Trump’s economic vision, as understood by much of Asia, is baldly transactional. It is “an America-first approach to trade relations” that puts a priority on reducing bilateral trade deficits, said Michael J. Green, who was senior director for Asia in George W. Bush’s NSC. “It’s a somewhat zero-sum view of economic relations with countries in the region and not really a view of setting rules and expanding the integration of countries into an open and free trading system… And that has friends and allies in the region a bit perplexed.”

A senior Trump administration official insisted that a focus of the upcoming trip will be an embrace of “an international trading system which is rules-based and respects high standards” along with “the removal of unfair trade barriers”—all of which were at the heart of the TPP. But the still-young administration has yet to propose an alternate way to accomplish what it rejected in the TPP.

No one doubts that the headlines of this trip almost certainly will be dominated by discussions of the North Korea nuclear program and the rising threat of war on the Korean peninsula.
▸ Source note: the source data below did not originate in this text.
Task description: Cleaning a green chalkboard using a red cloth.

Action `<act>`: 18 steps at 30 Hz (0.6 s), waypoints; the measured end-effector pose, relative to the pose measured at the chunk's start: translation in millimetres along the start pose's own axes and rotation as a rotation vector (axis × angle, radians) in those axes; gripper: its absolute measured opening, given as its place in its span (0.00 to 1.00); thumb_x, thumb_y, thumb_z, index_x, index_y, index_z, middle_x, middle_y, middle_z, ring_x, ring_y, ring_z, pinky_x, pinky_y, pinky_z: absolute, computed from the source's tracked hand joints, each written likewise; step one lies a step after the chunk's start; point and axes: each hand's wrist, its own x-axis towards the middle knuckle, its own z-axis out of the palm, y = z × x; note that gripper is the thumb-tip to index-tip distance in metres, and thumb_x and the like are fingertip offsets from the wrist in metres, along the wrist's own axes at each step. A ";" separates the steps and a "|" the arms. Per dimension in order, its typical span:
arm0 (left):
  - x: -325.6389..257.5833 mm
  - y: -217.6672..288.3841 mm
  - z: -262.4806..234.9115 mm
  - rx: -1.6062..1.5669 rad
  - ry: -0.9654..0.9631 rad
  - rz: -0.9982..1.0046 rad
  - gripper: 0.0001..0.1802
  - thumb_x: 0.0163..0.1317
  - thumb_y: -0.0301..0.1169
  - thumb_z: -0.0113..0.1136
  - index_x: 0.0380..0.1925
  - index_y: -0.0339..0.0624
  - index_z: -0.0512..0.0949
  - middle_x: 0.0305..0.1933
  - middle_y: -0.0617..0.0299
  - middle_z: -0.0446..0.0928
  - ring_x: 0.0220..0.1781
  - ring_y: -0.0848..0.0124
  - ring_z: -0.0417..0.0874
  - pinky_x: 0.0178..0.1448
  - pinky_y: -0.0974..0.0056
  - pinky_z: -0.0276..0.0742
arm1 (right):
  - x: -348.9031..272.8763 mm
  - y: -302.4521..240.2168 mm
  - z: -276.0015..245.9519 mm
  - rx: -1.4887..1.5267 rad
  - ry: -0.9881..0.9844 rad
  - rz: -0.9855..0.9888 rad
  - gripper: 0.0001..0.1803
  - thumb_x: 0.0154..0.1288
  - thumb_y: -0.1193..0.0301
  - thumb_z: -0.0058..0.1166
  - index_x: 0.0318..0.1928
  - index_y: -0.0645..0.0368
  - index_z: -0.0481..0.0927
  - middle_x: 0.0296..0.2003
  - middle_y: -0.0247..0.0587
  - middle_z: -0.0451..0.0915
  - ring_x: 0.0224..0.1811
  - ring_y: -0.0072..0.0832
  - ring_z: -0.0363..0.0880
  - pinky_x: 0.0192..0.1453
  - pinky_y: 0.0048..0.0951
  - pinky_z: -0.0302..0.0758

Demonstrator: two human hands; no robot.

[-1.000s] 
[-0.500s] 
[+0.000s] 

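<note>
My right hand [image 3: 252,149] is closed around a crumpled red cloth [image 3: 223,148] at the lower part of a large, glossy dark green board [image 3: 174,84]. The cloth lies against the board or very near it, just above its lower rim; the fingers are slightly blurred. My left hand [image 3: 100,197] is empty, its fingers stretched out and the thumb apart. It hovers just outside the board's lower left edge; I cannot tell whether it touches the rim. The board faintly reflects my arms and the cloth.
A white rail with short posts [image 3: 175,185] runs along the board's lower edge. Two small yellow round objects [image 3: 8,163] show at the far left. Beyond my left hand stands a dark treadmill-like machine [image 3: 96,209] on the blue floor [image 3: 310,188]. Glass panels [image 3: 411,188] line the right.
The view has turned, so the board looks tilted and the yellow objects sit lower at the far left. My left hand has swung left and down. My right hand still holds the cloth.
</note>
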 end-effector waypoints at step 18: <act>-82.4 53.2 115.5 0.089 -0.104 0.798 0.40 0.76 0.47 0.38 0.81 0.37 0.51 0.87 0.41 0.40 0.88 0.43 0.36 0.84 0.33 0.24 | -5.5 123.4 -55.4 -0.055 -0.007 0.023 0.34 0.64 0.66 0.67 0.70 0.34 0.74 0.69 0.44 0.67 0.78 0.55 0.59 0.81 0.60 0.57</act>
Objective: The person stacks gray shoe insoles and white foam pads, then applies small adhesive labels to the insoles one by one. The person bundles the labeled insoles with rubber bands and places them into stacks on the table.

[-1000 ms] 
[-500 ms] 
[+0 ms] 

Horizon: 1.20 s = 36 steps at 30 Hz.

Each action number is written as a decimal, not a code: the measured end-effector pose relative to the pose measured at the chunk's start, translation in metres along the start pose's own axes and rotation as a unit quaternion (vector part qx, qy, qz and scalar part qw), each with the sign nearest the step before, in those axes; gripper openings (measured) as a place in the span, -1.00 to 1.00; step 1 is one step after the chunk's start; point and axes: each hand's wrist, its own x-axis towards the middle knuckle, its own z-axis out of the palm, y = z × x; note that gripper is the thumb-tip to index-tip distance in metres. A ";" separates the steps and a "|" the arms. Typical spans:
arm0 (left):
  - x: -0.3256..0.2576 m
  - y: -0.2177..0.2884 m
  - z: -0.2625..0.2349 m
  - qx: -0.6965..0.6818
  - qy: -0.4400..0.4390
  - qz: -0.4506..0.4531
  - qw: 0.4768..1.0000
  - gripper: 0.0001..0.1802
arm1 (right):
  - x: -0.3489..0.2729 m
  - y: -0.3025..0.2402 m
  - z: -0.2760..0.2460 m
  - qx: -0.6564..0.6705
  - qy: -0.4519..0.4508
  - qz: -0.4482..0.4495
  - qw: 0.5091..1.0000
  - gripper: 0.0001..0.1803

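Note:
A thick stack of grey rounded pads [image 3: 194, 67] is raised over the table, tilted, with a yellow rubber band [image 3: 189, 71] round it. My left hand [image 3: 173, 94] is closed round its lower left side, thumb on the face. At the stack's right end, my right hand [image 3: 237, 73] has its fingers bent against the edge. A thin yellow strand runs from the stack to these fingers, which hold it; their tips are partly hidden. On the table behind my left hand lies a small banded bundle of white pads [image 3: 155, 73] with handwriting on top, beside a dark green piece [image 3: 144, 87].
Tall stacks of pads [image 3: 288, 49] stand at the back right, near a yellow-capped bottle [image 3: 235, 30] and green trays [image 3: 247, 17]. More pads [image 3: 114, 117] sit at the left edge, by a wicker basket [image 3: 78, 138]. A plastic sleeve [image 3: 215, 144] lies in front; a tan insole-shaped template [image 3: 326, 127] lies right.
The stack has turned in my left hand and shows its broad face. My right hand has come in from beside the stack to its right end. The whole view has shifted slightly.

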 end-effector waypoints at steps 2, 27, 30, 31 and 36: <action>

But Trump cannot escape the urgency of reassuring the leaders in his meetings that he is not ceding regional economic leadership to China and showing them that America is firmly committed to Asia, both militarily and economically.

It is why the stakes are so high for his planned speech in Da Nang, Vietnam, where he is expected to outline his policy priorities for the region. If Obama’s pivot was merely a six-year experiment, this trip—and that speech—is Trump’s opportunity to explain what comes next.